**WORK TO BE COMPLETED**. Each line of the data must be copied exactly.

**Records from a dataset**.
* * * * *

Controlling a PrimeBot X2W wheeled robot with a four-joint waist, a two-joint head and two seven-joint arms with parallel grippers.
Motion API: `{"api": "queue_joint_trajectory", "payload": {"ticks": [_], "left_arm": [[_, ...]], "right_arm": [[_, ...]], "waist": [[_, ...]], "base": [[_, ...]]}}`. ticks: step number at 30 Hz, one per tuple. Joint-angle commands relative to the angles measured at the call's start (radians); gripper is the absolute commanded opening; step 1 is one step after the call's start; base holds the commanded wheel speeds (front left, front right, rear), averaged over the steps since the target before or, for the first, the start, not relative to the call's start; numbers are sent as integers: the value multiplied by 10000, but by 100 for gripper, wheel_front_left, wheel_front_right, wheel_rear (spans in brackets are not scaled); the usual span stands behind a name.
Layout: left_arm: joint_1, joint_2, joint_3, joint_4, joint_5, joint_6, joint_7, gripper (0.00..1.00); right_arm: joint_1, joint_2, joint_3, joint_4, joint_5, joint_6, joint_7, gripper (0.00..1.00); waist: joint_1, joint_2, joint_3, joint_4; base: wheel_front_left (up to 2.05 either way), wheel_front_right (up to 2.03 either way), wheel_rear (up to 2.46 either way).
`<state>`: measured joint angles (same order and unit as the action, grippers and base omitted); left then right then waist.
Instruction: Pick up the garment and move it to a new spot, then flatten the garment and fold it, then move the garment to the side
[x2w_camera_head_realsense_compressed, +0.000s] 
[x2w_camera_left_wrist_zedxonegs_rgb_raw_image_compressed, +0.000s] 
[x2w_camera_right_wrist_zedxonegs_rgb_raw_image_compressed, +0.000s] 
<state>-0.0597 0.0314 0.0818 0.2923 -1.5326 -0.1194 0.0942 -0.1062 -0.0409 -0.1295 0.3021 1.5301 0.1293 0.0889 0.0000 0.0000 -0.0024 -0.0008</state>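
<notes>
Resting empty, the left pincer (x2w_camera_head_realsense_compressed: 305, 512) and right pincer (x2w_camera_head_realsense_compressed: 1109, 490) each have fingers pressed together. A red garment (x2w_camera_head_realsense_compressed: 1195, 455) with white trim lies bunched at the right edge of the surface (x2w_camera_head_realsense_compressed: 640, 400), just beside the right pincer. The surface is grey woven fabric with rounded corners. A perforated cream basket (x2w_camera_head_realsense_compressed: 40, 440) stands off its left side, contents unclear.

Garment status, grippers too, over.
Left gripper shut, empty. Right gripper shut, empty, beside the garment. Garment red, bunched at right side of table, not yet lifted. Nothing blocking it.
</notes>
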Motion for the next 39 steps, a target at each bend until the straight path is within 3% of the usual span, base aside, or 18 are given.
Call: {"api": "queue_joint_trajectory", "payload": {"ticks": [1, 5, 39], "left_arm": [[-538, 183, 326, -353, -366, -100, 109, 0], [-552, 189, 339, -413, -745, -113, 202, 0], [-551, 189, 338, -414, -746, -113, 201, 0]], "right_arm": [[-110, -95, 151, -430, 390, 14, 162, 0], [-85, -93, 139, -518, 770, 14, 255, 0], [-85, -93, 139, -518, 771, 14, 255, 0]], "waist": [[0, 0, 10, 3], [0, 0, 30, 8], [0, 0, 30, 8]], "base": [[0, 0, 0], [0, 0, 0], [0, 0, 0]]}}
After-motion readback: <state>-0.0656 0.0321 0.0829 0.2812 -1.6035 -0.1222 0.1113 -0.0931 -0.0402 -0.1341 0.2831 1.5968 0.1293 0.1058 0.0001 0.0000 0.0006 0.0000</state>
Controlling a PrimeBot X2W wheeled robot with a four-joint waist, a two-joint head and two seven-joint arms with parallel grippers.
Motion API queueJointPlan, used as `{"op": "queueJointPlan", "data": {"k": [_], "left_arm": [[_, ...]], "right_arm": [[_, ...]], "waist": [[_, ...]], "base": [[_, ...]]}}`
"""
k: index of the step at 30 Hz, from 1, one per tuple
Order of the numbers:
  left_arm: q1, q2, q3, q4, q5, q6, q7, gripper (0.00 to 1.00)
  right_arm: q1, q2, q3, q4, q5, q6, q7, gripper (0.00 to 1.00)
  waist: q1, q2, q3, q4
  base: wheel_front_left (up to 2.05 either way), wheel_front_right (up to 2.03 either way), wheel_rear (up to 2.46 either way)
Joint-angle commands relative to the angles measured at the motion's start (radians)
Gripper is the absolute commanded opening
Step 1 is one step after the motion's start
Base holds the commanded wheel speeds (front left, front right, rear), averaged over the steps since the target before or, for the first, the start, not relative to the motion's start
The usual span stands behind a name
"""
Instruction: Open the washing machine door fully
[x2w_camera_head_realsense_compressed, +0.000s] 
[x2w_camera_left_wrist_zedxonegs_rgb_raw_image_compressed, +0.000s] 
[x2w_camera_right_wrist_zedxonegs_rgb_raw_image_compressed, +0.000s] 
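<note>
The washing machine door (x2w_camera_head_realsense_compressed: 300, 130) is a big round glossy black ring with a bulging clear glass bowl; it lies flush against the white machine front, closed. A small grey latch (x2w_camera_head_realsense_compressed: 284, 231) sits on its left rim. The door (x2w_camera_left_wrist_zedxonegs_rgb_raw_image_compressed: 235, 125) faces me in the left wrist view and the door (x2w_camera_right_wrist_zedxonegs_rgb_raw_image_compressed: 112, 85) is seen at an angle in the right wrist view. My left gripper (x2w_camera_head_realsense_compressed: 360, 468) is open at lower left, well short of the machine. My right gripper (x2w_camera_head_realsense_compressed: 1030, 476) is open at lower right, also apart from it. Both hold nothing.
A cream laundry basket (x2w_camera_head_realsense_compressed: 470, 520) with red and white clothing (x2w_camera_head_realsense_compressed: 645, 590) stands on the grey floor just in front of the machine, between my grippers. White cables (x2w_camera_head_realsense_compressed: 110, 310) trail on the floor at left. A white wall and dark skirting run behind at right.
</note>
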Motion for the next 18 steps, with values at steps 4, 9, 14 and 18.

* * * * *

**OUTPUT FOR THIS EXERCISE**.
Controlling a PrimeBot X2W wheeled robot with a four-joint waist, a two-joint head and two seven-joint arms with parallel grippers.
Motion API: `{"api": "queue_joint_trajectory", "payload": {"ticks": [_], "left_arm": [[_, ...]], "right_arm": [[_, ...]], "waist": [[_, ...]], "base": [[_, ...]]}}`. ticks: step number at 30 Hz, one per tuple. Joint-angle commands relative to the angles measured at the call's start (radians); gripper is the absolute commanded opening; step 1 is one step after the call's start; base holds the commanded wheel speeds (front left, front right, rear), averaged over the steps since the target before or, for the first, the start, not relative to the call's start; numbers are sent as integers: the value multiplied by 10000, but by 100 for gripper, wheel_front_left, wheel_front_right, wheel_rear (spans in brackets are not scaled); the usual span stands behind a name.
Layout: left_arm: joint_1, joint_2, joint_3, joint_4, joint_5, joint_6, joint_7, gripper (0.00..1.00); right_arm: joint_1, joint_2, joint_3, joint_4, joint_5, joint_6, joint_7, gripper (0.00..1.00); waist: joint_1, joint_2, joint_3, joint_4; base: wheel_front_left (up to 2.05 either way), wheel_front_right (up to 2.03 either way), wheel_rear (up to 2.46 either way).
`<state>`: measured joint angles (same order and unit as the action, grippers and base omitted); left then right then waist.
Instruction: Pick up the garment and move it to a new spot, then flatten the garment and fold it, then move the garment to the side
[x2w_camera_head_realsense_compressed, +0.000s] 
[x2w_camera_left_wrist_zedxonegs_rgb_raw_image_compressed, +0.000s] 
[x2w_camera_right_wrist_zedxonegs_rgb_raw_image_compressed, +0.000s] 
<state>-0.0597 0.0314 0.0818 0.2923 -1.5326 -0.1194 0.0942 -0.1062 -0.0409 -0.1295 0.3021 1.5301 0.1293 0.0889 0.0000 0.0000 -0.0024 -0.0008</state>
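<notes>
Resting empty, the left pincer (x2w_camera_head_realsense_compressed: 305, 512) and right pincer (x2w_camera_head_realsense_compressed: 1109, 490) each have fingers pressed together. A red garment (x2w_camera_head_realsense_compressed: 1195, 455) with white trim lies bunched at the right edge of the surface (x2w_camera_head_realsense_compressed: 640, 400), just beside the right pincer. The surface is grey woven fabric with rounded corners. A perforated cream basket (x2w_camera_head_realsense_compressed: 40, 440) stands off its left side, contents unclear.

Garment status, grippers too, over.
Left gripper shut, empty. Right gripper shut, empty, beside the garment. Garment red, bunched at right side of table, not yet lifted. Nothing blocking it.
</notes>
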Motion for the next 39 steps, a target at each bend until the straight path is within 3% of the usual span, base aside, or 18 are given.
Call: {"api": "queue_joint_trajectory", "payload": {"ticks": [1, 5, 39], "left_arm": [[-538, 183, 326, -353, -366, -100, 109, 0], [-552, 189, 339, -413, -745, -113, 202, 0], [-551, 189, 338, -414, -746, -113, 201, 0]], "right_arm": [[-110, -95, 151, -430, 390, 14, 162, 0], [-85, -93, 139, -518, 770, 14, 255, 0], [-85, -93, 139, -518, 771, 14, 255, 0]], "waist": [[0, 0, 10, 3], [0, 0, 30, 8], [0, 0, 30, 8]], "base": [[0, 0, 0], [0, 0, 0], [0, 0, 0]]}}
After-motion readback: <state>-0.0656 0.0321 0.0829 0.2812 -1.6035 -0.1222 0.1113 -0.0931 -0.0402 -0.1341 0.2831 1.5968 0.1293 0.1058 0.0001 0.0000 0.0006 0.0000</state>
Controlling a PrimeBot X2W wheeled robot with a four-joint waist, a two-joint head and two seven-joint arms with parallel grippers.
Motion API queueJointPlan, used as `{"op": "queueJointPlan", "data": {"k": [_], "left_arm": [[_, ...]], "right_arm": [[_, ...]], "waist": [[_, ...]], "base": [[_, ...]]}}`
"""
k: index of the step at 30 Hz, from 1, one per tuple
Order of the numbers:
  left_arm: q1, q2, q3, q4, q5, q6, q7, gripper (0.00 to 1.00)
  right_arm: q1, q2, q3, q4, q5, q6, q7, gripper (0.00 to 1.00)
  waist: q1, q2, q3, q4
  base: wheel_front_left (up to 2.05 either way), wheel_front_right (up to 2.03 either way), wheel_rear (up to 2.46 either way)
Joint-angle commands relative to the angles measured at the motion's start (radians)
Gripper is the absolute commanded opening
Step 1 is one step after the motion's start
Base holds the commanded wheel speeds (front left, front right, rear), averaged over the steps since the target before or, for the first, the start, not relative to the motion's start
The usual span stands behind a name
"""
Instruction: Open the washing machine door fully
[x2w_camera_head_realsense_compressed, +0.000s] 
[x2w_camera_left_wrist_zedxonegs_rgb_raw_image_compressed, +0.000s] 
[x2w_camera_right_wrist_zedxonegs_rgb_raw_image_compressed, +0.000s] 
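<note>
The washing machine door (x2w_camera_head_realsense_compressed: 300, 130) is a big round glossy black ring with a bulging clear glass bowl; it lies flush against the white machine front, closed. A small grey latch (x2w_camera_head_realsense_compressed: 284, 231) sits on its left rim. The door (x2w_camera_left_wrist_zedxonegs_rgb_raw_image_compressed: 235, 125) faces me in the left wrist view and the door (x2w_camera_right_wrist_zedxonegs_rgb_raw_image_compressed: 112, 85) is seen at an angle in the right wrist view. My left gripper (x2w_camera_head_realsense_compressed: 360, 468) is open at lower left, well short of the machine. My right gripper (x2w_camera_head_realsense_compressed: 1030, 476) is open at lower right, also apart from it. Both hold nothing.
A cream laundry basket (x2w_camera_head_realsense_compressed: 470, 520) with red and white clothing (x2w_camera_head_realsense_compressed: 645, 590) stands on the grey floor just in front of the machine, between my grippers. White cables (x2w_camera_head_realsense_compressed: 110, 310) trail on the floor at left. A white wall and dark skirting run behind at right.
</note>
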Motion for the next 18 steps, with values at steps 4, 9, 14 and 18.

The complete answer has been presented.